Studies show that uninterrupted dabigatran has a more favorable outcome than warfarin in ablation of AF. NOACs, especially dabigatran and rivaroxaban, may be associated with lower risks of adverse renal outcomes than warfarin in patients with AF.

In older patients with AF, dabigatran is associated with a lower risk of osteoporotic fracture than warfarin.

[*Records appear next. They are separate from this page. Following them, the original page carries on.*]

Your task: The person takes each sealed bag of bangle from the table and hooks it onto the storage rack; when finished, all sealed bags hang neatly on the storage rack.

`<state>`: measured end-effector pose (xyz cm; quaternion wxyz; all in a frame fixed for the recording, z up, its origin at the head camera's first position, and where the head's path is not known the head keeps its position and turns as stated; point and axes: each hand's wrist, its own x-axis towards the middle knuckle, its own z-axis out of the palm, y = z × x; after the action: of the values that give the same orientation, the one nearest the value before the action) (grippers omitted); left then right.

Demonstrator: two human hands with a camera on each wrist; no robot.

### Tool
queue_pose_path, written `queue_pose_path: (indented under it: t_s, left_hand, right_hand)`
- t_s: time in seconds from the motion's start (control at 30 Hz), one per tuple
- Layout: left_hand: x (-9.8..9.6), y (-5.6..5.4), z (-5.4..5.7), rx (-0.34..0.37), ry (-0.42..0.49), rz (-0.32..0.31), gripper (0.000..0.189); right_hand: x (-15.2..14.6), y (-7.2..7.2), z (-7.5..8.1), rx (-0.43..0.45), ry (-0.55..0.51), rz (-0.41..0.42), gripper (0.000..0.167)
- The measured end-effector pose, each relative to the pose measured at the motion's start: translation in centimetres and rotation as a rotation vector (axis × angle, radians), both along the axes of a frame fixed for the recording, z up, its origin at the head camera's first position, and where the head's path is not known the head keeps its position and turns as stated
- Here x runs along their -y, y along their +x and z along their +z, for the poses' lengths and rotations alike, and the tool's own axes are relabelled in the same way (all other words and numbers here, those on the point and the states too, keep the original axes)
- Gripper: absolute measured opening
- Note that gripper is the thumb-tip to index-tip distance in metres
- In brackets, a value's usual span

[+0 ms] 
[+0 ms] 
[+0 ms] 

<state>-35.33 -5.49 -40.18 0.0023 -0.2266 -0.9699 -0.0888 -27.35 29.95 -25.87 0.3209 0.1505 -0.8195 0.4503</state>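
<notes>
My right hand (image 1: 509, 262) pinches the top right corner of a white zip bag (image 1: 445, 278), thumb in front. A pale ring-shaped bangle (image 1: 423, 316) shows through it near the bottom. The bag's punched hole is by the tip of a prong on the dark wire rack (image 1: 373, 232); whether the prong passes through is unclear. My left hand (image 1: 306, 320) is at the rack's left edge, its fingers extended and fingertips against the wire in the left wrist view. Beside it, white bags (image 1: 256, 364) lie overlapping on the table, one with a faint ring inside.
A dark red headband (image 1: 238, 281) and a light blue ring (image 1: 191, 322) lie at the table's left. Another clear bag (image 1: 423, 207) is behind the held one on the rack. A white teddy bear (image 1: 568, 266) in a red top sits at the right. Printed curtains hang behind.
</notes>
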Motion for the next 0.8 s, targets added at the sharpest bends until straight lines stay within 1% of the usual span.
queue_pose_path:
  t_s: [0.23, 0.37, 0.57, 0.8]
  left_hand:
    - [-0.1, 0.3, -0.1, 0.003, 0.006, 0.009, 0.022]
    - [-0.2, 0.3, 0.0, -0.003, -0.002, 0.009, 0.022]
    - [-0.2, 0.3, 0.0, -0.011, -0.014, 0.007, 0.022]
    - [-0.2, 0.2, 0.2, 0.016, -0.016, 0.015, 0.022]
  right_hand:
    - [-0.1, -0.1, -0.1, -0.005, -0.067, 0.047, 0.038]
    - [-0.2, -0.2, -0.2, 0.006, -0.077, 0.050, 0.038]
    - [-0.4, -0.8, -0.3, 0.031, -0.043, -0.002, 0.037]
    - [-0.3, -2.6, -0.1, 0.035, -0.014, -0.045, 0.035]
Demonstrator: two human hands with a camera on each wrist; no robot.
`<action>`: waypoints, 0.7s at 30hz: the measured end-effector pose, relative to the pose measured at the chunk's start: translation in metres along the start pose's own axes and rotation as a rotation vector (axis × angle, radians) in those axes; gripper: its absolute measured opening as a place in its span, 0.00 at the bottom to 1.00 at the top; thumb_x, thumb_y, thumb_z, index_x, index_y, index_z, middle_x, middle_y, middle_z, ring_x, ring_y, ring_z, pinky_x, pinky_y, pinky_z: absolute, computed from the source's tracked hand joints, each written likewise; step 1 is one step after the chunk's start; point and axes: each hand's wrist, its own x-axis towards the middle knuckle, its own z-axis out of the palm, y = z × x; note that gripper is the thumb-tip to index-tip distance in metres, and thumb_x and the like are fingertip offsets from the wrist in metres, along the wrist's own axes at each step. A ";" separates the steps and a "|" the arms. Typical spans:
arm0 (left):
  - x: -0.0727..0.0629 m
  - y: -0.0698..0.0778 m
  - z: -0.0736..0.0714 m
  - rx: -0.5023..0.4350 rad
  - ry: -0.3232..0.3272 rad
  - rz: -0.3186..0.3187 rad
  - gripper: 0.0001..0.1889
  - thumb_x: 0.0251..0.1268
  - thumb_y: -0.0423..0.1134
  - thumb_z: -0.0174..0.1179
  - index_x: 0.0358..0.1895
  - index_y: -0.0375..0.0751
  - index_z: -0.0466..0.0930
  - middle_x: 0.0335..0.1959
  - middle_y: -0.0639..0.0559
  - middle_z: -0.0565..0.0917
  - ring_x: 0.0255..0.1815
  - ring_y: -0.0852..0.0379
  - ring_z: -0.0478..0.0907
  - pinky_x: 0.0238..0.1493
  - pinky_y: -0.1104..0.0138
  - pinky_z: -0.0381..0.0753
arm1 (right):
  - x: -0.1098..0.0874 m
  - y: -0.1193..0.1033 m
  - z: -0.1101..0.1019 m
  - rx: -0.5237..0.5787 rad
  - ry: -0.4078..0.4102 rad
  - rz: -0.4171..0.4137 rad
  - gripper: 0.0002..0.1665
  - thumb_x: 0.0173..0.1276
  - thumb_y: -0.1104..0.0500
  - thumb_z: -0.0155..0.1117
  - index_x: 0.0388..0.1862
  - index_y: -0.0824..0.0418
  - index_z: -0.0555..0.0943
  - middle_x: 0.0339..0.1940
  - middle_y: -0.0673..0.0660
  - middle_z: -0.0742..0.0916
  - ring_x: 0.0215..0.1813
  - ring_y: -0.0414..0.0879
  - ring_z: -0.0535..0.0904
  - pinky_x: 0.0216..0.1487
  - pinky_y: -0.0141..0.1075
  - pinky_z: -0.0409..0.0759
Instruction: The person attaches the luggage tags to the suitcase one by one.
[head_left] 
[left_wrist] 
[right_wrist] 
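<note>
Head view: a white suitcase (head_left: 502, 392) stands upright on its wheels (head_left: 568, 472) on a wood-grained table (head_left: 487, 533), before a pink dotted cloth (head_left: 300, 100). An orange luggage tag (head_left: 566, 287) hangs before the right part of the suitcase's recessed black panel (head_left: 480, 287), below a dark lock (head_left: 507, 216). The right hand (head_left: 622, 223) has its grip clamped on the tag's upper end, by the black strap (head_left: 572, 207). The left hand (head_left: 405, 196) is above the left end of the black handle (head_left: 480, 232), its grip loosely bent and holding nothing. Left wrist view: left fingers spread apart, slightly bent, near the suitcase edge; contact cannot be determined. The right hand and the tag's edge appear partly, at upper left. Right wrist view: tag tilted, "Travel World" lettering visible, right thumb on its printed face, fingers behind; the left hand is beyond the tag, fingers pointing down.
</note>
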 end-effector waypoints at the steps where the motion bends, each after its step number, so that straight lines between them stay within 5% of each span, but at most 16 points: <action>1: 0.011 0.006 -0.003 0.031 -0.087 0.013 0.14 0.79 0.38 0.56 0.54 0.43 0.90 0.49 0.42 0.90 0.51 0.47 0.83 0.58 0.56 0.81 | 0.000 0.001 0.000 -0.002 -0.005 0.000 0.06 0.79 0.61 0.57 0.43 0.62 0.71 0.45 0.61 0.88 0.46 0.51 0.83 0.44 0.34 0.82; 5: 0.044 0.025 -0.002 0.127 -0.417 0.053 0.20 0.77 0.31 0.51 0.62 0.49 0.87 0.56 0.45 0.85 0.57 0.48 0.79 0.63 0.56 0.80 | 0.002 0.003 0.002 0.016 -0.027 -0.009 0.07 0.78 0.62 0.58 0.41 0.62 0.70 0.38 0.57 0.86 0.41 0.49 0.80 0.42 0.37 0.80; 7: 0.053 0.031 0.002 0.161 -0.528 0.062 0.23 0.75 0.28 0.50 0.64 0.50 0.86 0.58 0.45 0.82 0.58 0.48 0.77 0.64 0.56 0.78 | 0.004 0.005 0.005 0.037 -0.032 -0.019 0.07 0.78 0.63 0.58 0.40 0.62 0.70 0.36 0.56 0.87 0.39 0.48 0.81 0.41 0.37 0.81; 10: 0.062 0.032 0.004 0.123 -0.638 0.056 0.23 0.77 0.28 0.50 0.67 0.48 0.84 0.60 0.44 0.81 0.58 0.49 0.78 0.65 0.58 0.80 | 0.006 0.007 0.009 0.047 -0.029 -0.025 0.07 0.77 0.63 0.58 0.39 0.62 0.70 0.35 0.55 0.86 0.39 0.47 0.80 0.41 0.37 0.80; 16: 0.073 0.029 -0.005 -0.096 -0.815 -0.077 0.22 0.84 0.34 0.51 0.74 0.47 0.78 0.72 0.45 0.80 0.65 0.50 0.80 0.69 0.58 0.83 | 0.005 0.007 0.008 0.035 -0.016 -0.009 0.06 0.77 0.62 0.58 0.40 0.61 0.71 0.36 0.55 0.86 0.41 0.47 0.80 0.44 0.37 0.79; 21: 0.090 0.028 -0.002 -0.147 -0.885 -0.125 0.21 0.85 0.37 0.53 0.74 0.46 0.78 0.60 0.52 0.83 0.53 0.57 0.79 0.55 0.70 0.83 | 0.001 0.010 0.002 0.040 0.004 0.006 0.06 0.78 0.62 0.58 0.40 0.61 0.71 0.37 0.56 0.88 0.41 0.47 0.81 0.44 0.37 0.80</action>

Interruption and Bridging Anticoagulation

  1. The decision on bridging therapy should be based after considering the risks of stroke and bleeding; bridging anticoagulation may be appropriate only in patients (on warfarin) with a very high thromboembolic risk.
    1. Bridging therapy with unfractionated heparin or low-molecular-weight heparin is recommended for patients with AF and a mechanical heart valve undergoing procedures that require interruption of warfarin.
    2. The decision on bridging therapy in patients with AF without mechanical heart valves (who require interruption of warfarin for procedures) should balance the risks of stroke and bleeding and the duration of time a patient will not be anticoagulated.
  2. In the event of life-threatening or uncontrolled bleeding,
    • Idarucizumab is recommended for the reversal of dabigatran
    • Andexanet alfa can be useful for the reversal of rivaroxaban and apixaban

Nonpharmacological Stroke Prevention

Percutaneous left atrial appendage (LAA) occlusion may be considered in patients with AF at increased risk of stroke who have contraindications to long-term anticoagulation. This recommendation was made based on the clinical trial data and FDA approval of the Watchman device.

Surgical occlusion of the LAA may be considered in patients with AF undergoing cardiac surgery.